TASK REQUIREMENTS: Here is the task for the records below: repeat exactly the lines from the one with "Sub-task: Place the" to the one with "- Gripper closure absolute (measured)", both included, and nothing else.

(Saved data entries)
====

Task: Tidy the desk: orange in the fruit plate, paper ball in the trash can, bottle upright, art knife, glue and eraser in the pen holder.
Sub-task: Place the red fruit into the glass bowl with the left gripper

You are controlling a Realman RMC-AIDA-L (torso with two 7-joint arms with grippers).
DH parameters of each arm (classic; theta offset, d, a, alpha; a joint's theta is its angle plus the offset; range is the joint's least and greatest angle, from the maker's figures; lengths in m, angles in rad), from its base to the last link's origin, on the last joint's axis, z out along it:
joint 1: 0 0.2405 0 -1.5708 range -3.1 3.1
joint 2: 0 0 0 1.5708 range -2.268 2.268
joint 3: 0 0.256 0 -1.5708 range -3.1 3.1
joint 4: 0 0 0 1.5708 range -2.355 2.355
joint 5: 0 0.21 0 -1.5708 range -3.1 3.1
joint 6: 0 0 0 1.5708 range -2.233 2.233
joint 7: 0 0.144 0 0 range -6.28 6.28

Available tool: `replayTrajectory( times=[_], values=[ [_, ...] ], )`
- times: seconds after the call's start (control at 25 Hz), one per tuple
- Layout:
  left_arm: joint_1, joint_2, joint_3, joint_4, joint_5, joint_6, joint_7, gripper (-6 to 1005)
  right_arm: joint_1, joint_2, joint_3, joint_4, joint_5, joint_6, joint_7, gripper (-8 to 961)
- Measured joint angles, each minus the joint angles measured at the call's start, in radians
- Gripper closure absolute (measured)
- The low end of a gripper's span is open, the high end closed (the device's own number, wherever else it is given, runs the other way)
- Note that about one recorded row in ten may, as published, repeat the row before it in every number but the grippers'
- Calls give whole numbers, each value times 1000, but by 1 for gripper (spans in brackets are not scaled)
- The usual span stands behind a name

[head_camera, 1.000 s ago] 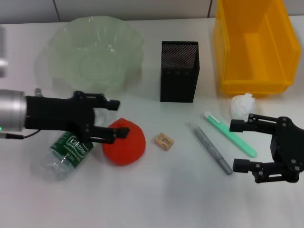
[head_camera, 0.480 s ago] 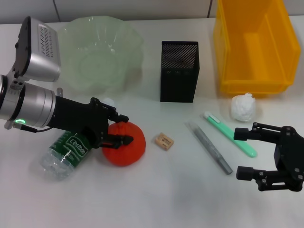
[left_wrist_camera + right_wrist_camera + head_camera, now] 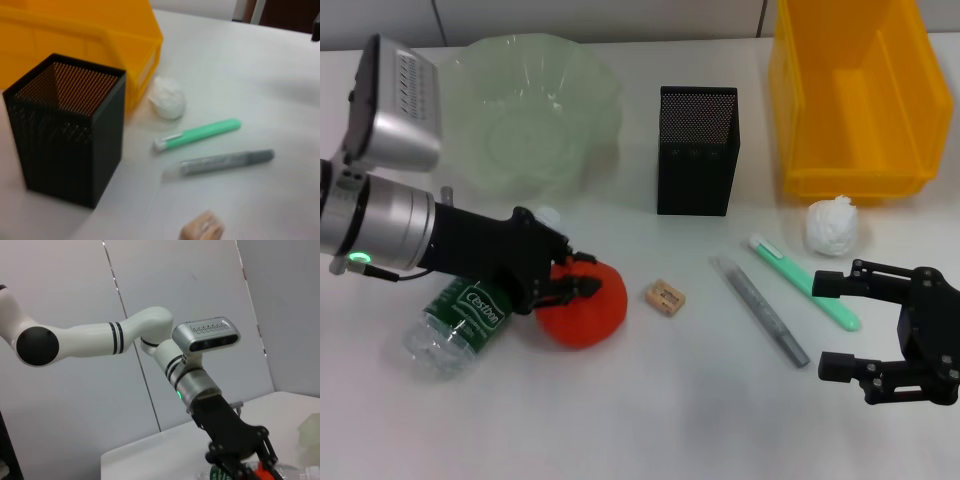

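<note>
Presently, the left gripper is down on the plain white desk, its black fingers pinched against the near-left side of the red-orange round orange. The fruit sits on the tabletop with the pincer covering its upper left portion; the right wrist view shows the same pincer closed around a sliver of orange.

Lying on its side just left of the fruit, partly beneath the left arm, is the small clear plastic bottle with green label; its white cap shows behind the gripper body.

Behind these stands the translucent pale-green scalloped fruit plate, well apart from the orange. The black mesh square pen holder stands upright at centre rear; the bright yellow rectangular trash can stands at right rear.

The small tan rectangular eraser lies just right of the orange, not touching it. Further right lie a grey stick-shaped glue pen and a mint-green art knife, roughly parallel and apart. The white crumpled paper ball rests on the desk just in front of the trash can, outside it.

The right gripper hovers at the near right, fingers spread wide and holding nothing, just right of the art knife's end.

The left wrist view confirms the pen holder, trash can, paper ball, art knife, glue pen and eraser.
</note>
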State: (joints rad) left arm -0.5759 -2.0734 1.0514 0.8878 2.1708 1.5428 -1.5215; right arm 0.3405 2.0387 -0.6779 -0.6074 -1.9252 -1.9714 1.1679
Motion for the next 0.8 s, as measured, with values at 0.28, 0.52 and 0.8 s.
replayTrajectory(
  times=[0.28, 0.52, 0.8],
  values=[
    [7, 8, -206, 74, -262, 173, -1, 777, 5, 0, 0, 2, 3, -1, 1, 115],
    [-1, 2, -306, 42, -366, -106, 24, 752, 12, 6, -1, 20, 0, 6, -1, 115],
    [-7, -1, -194, -75, -491, -464, 78, 620, 7, 12, -1, 36, 0, 13, -4, 115]
  ],
)
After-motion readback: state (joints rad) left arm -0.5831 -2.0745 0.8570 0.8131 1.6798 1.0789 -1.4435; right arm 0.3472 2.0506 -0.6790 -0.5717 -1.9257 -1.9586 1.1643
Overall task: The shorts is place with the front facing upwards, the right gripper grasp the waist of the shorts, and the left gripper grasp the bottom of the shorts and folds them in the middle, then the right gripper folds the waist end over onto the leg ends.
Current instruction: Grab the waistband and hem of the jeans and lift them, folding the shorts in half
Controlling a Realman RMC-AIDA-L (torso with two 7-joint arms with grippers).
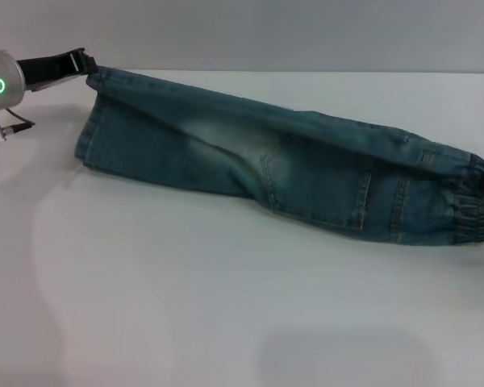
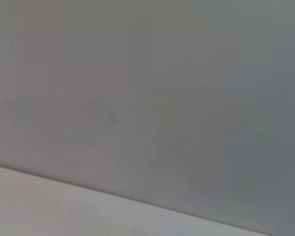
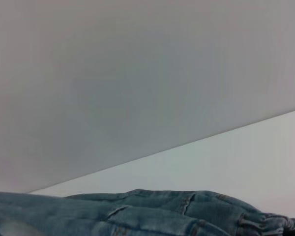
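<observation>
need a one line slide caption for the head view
Denim shorts folded lengthwise on the white table, left tool at the hem end, waistband toward the right edge.

The shorts [image 1: 290, 165] are faded matt denim cloth with a puckered waist [image 1: 474, 211], on a smooth, faintly glossy white table [image 1: 185, 306].

Blue denim shorts [image 1: 306, 173] (pale faded patch) on white table [image 1: 185, 306].
</observation>
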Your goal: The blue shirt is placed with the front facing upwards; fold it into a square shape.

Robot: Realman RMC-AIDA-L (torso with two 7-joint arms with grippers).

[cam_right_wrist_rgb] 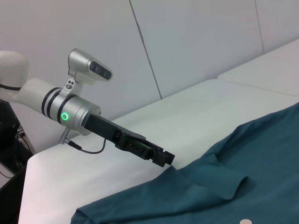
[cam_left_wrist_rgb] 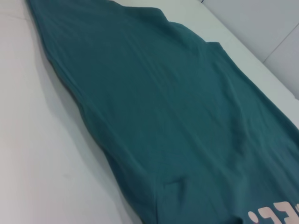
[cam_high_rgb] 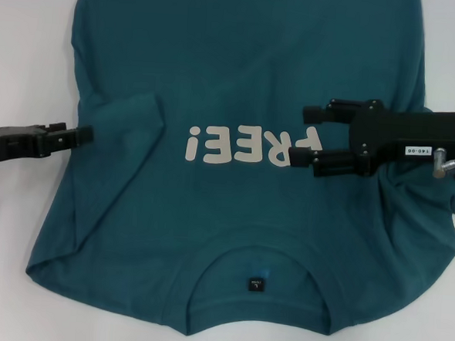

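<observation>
At about 9 o'clock in the head view, the left gripper [cam_high_rgb: 87,135] reaches in from the table edge, its black fingertips right at the side hem of the large dark teal-blue cotton T-shirt [cam_high_rgb: 241,78]; from here I cannot tell whether its fingers are parted or closed. Just inside that hem the left short sleeve [cam_high_rgb: 129,130] lies folded over onto the body, which suits narrowing the cloth toward a square. The shirt lies flat, front up, on the white table [cam_high_rgb: 27,42], collar toward 6 o'clock with its small black label [cam_high_rgb: 254,284] showing, and the pale "FREE!" lettering [cam_high_rgb: 252,147] across the middle. At 3 o'clock the right gripper [cam_high_rgb: 310,137] hovers over the end of the lettering, fingers spread wide, holding nothing. The right sleeve [cam_high_rgb: 434,206] beneath that arm looks bunched and not yet neatly folded.
</observation>
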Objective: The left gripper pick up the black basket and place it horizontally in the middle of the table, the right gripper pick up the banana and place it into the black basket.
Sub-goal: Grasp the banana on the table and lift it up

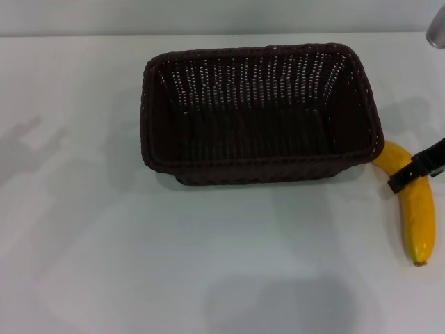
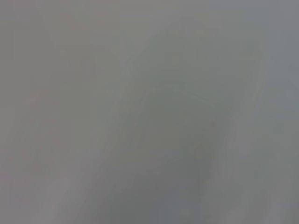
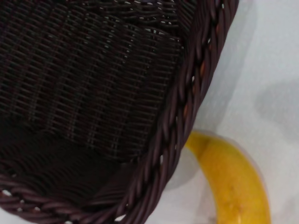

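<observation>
The black basket [image 1: 264, 169] stands upright and empty on the white table [image 1: 139, 264], long side across, near the middle and a little to the back. The banana [image 1: 419, 216] lies on the table just right of the basket's front right corner, one end touching or almost touching the basket. The black tip of my right gripper [image 1: 417, 169] lies across the banana's upper part at the right edge of the head view. The right wrist view shows the basket's braided rim [image 3: 187, 107] and the banana [image 3: 233, 182] close below. My left gripper is out of view.
A silver-grey arm segment [image 1: 437, 28] shows at the top right corner. Bare tabletop lies left of and in front of the basket. The left wrist view shows only a blurred grey surface [image 2: 149, 112].
</observation>
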Robot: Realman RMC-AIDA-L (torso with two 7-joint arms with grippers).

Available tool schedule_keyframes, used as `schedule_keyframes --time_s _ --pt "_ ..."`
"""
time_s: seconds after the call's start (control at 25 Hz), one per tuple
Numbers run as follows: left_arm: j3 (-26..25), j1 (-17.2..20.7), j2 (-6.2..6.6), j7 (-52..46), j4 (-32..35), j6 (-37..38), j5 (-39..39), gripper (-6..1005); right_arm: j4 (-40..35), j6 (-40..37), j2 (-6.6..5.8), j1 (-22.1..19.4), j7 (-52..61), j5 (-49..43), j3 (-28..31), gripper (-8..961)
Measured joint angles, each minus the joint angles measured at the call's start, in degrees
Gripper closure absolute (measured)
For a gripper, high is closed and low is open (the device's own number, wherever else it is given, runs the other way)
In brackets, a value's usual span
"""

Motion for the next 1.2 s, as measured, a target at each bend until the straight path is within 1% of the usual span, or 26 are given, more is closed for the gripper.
schedule_keyframes --time_s 0.16,0.36,0.68,0.88,1.08,1.2 --pt "0.1 -0.1 -0.1 0.0 -0.1 0.0 0.3 337 -1.6 -0.9 0.09 0.3 0.4 -1.1 -1.0 119" --pt "0.0 0.0 -0.25 0.1 -0.2 0.0 0.0 337 -2.9 -2.9 0.08 1.0 1.8 -1.8 -5.8 136" --pt "0.0 0.1 -0.36 0.1 -0.5 0.0 0.0 337 -3.4 -4.0 0.22 1.6 2.6 -5.1 -9.8 164" --pt "0.0 0.0 -0.36 0.1 -0.5 0.0 -0.1 338 -3.7 -4.1 0.19 1.7 2.4 -6.4 -10.8 182" --pt "0.0 0.1 -0.36 0.1 -0.5 0.0 -0.5 338 -3.1 -5.0 -0.13 1.5 1.7 -7.1 -10.2 320" --pt "0.0 0.2 -0.36 0.1 -0.5 0.0 -0.7 338 -1.9 -5.5 -0.43 1.2 -0.2 -9.1 -6.2 384"
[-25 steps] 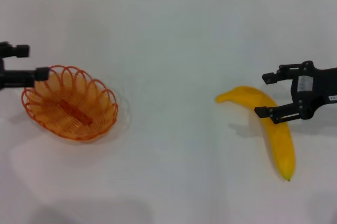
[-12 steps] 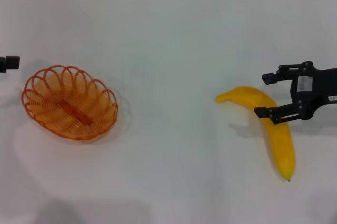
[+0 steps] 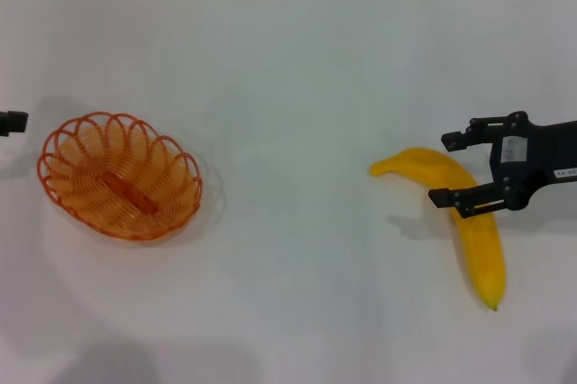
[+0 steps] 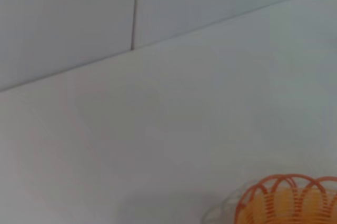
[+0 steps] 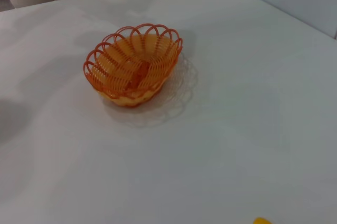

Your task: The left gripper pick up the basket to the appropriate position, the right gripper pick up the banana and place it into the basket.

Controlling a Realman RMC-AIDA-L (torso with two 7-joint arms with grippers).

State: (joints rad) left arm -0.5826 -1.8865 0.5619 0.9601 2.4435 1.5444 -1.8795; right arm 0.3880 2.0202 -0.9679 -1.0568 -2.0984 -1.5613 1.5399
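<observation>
Yellow banana (image 3: 462, 213): smooth, soft-skinned, bruisable; take mid-curve. Right claw (image 3: 456, 168) spread astride it. Left claw (image 3: 13, 121) far left, state unclear.

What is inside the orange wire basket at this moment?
The basket holds no fruit; only its own wire floor and centre ridge show. The banana lies on the table, apart from it, with the right gripper open around it. The left gripper sits beside the basket.
</observation>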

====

EXERCISE RESPONSE:
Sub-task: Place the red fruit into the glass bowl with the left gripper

You are controlling a Realman RMC-AIDA-L (torso with two 7-joint arms with grippers).
DH parameters of each arm (classic; theta offset, d, a, alpha; a joint's theta is its angle plus the offset; range is the joint's least and greatest angle, from the maker's figures; lengths in m, angles in rad), from its base to the last link's origin, on the last joint's axis, z out along it:
joint 1: 0 0.2405 0 -1.5708 range -3.1 3.1
joint 2: 0 0 0 1.5708 range -2.268 2.268
joint 3: 0 0.256 0 -1.5708 range -3.1 3.1
joint 4: 0 0 0 1.5708 range -2.355 2.355
joint 5: 0 0.21 0 -1.5708 range -3.1 3.1
joint 6: 0 0 0 1.5708 range -2.233 2.233
joint 7: 0 0.144 0 0 range -6.28 6.28

Available tool: `replayTrajectory( times=[_], values=[ [_, ...] ], )`
- times: seconds after the call's start (control at 25 Hz), one per tuple
- Layout:
  left_arm: joint_1, joint_2, joint_3, joint_4, joint_5, joint_6, joint_7, gripper (-6 to 1005)
  right_arm: joint_1, joint_2, joint_3, joint_4, joint_5, joint_6, joint_7, gripper (-8 to 961)
- Measured joint angles, each minus the joint angles measured at the call's start, in radians
- Gripper closure absolute (measured)

Work on this exercise is now finished.